Tiny Texas Town Prepares For Jeff Bezos Space Launch
MICHEL MARTIN, HOST:
Van Horn, Texas - population 2,000 - is preparing for its moment in the national spotlight. On Tuesday, Amazon founder Jeff Bezos plans to board a rocket there with his brother and two other passengers for a flight to the edge of space. The rocket was developed by the billionaire's own private space company, Blue Origin. Angela Kocherga of member station KTEP sent us this postcard from West Texas.
ANGELA KOCHERGA, BYLINE: Many people on Interstate 10 drive past Van Horn on the way to somewhere else, but a crowd is expected in town for Tuesday's launch. Van Horn is about 20 miles from where the Blue Origin rocket will take off from the launch site and about as close as the public is allowed to watch. Oscar Carrillo is the Culberson County sheriff.
OSCAR CARRILLO: Van Horn, you know, being put on the map, it's exciting for some. And there's going to be some that's going to benefit economically from it.

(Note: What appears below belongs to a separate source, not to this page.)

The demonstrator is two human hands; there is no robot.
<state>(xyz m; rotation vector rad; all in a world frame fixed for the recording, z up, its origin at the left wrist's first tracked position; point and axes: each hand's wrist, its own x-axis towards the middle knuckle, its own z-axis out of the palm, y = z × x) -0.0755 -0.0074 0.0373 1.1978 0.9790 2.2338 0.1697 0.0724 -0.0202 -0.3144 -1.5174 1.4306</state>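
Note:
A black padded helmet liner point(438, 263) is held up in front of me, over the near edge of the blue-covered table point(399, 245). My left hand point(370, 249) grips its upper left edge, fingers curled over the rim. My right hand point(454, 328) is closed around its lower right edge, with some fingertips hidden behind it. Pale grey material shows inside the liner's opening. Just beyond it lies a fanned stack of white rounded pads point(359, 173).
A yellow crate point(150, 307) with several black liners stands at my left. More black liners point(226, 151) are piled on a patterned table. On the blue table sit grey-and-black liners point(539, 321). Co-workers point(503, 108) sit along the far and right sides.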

KOCHERGA: The historic ranching town is about 120 miles east of El Paso. North of here, there's oil and gas, traditional foundations of the Texas economy. But the region is now part of a modern-day private space race.
CARRILLO: I don't think people realize what they were doing out there north of here.
KOCHERGA: Bezos' company has been quietly operating from here since 2000. Blue Origin did not have a sign at the entrance of their launch facility until recently. Even so, Van Horn residents have figured out when there's a test flight, says the sheriff.
CARRILLO: We know something's brewing. And as many launches as they've had, we see the influx of Blue Origin people coming in to support the launch.
KOCHERGA: The spaceport's first launch with humans on board is a high-profile event that included auctioning off a seat on the rocket. Gilda Morales is a Culberson County commissioner and owns the Cactus Cantina and Grill.
GILDA MORALES: Kind of like "Cheers," where everybody knows your name.
KOCHERGA: She says many local residents are forced to leave for big cities to find work.
MORALES: We've been losing population. The young kids graduate, and hardly any of them come back. The old-timers are dying.
KOCHERGA: Morales came back here to take care of her aging parents. Every five years, those who moved away return for the Jubilee, a reunion of graduates from Van Horn High, home of the Eagles. This year, it happens to coincide with the launch.
MORALES: I think we have to pinch ourselves because we see it on TV. Then you walk outside - hey, that's happening here.
KOCHERGA: Morales hopes more young people will be able to build a future in their hometown.
MORALES: If there are good-paying jobs, maybe in - you know, with Blue Origin, why not here? Why leave to bigger towns?
KOCHERGA: According to Blue Origin, the company has 275 employees in West Texas but did not say how many live in Van Horn or what types of jobs they're doing. There are 50 additional contractors on site providing a range of services, from catering to maintenance work. All of the town's hotels have been booked solid for weeks, and restaurants are busy feeding all of the people coming to see Bezos' flight. In a place where people know their neighbors, Morales and others look forward to the opportunity to meet the elusive billionaire.
MORALES: We see him on television. We'd like to get to know him. I'm sure he's a very nice guy, but we don't see much of him. And I guess that goes with the territory of being a billionaire, people hitting him up. You know, we just want to get to know him.
KOCHERGA: For now, she and most residents will have to settle for a glimpse of Bezos' face painted on a mural in town with a rocket blasting off behind him. For NPR News, I'm Angela Kocherga in Van Horn.